**EXERCISE DETAILS:**
Your answer should be only the lines below from the one with "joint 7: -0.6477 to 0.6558" to the one with "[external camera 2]", repeated exactly, ends included.

**Data excerpts:**
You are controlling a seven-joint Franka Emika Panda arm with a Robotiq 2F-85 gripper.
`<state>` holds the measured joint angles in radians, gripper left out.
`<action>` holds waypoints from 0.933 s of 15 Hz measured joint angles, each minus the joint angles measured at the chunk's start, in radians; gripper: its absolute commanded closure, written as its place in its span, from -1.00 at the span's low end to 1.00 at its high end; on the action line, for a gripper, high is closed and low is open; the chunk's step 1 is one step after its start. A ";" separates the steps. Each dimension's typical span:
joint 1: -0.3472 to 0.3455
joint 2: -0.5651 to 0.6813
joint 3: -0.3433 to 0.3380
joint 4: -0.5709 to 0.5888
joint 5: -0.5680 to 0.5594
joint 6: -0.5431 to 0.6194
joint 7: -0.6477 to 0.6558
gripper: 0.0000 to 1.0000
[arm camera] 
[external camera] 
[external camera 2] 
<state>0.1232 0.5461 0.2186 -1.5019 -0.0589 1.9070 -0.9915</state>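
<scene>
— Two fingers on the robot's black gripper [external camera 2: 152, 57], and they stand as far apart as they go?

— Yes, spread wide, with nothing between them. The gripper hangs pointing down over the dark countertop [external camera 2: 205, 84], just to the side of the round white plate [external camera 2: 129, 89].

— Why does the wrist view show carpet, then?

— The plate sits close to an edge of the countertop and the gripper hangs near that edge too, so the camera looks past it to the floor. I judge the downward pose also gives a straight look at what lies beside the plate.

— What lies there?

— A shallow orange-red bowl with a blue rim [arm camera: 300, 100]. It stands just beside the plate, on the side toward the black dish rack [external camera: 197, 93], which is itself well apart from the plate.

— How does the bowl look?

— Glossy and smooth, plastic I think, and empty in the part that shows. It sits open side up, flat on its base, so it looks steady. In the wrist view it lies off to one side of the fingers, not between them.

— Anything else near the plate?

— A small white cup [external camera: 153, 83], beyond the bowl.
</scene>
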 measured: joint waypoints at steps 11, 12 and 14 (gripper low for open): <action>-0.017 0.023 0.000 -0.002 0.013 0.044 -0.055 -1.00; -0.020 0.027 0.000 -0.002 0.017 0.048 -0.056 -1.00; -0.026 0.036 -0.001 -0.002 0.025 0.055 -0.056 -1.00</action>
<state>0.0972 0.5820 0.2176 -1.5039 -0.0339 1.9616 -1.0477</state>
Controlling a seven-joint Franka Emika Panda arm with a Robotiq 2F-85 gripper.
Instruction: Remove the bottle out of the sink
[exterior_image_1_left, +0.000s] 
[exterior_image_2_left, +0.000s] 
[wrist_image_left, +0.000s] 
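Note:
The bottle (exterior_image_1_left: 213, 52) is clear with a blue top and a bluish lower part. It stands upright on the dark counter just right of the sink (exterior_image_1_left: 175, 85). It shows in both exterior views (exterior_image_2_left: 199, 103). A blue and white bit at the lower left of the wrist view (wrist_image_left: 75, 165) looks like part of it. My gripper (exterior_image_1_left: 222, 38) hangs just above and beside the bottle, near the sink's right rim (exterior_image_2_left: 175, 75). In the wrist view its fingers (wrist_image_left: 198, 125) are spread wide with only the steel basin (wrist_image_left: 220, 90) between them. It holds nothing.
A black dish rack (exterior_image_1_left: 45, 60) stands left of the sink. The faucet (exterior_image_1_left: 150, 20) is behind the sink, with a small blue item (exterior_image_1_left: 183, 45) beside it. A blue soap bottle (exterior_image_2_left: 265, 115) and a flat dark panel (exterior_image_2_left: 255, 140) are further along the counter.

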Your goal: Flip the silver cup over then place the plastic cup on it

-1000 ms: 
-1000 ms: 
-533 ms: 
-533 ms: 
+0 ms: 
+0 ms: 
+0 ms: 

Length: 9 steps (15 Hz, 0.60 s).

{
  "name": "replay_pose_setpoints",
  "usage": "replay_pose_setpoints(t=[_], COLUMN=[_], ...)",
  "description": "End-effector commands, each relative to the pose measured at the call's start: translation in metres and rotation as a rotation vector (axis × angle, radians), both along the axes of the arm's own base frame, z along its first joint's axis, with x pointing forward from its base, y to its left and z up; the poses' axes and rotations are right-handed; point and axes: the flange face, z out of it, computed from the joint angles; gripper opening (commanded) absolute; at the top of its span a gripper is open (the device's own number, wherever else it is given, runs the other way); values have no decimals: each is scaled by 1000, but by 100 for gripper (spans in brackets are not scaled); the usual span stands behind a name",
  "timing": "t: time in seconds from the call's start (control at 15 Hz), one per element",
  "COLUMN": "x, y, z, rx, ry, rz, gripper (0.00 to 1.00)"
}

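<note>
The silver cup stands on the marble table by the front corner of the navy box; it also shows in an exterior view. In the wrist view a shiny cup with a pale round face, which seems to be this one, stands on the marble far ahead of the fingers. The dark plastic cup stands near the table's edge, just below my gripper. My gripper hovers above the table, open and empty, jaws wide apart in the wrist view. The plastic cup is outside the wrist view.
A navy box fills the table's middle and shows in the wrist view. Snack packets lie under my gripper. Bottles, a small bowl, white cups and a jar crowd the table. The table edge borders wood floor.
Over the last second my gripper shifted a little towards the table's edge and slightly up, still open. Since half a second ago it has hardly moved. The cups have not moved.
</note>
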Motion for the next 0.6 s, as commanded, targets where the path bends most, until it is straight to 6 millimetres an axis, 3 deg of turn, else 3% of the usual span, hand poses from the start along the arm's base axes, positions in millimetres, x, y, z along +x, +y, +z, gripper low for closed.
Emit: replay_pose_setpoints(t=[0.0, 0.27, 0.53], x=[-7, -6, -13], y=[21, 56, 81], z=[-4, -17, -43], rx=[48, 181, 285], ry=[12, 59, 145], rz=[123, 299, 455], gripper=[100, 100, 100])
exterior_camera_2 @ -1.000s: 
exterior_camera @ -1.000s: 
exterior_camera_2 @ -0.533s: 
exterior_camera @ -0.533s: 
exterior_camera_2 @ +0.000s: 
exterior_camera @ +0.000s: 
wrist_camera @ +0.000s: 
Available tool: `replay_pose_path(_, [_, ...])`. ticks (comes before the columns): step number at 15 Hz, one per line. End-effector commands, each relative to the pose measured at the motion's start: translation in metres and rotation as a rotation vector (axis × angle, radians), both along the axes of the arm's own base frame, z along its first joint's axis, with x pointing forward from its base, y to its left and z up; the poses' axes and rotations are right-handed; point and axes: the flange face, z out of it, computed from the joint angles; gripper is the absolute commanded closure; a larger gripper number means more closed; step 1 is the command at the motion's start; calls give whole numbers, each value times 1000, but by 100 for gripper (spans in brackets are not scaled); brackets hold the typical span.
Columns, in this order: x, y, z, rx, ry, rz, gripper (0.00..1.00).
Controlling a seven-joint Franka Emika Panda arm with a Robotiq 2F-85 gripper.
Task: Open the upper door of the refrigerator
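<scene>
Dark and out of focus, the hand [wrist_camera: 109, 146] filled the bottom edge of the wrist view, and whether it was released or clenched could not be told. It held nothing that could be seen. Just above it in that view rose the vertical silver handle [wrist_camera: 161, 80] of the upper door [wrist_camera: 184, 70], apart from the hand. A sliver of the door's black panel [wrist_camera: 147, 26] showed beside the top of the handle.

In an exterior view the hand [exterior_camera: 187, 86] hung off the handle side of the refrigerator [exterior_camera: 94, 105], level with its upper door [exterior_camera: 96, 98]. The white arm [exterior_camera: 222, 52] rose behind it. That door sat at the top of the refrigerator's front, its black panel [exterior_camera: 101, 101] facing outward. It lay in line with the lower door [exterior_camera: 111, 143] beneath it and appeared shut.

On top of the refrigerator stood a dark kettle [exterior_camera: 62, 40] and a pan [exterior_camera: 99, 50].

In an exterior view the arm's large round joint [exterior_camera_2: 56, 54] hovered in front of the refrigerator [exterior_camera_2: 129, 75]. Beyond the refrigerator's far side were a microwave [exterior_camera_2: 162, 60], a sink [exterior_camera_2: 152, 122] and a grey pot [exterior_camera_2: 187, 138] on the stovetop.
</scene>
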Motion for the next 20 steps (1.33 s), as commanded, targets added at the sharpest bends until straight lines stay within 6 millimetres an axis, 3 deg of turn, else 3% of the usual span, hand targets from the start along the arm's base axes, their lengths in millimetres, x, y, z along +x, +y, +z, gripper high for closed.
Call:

**TASK OUTPUT:**
joint 7: -0.6477 to 0.6558
gripper: 0.0000 to 1.0000
[arm camera] 
[external camera] 
[external camera 2] 

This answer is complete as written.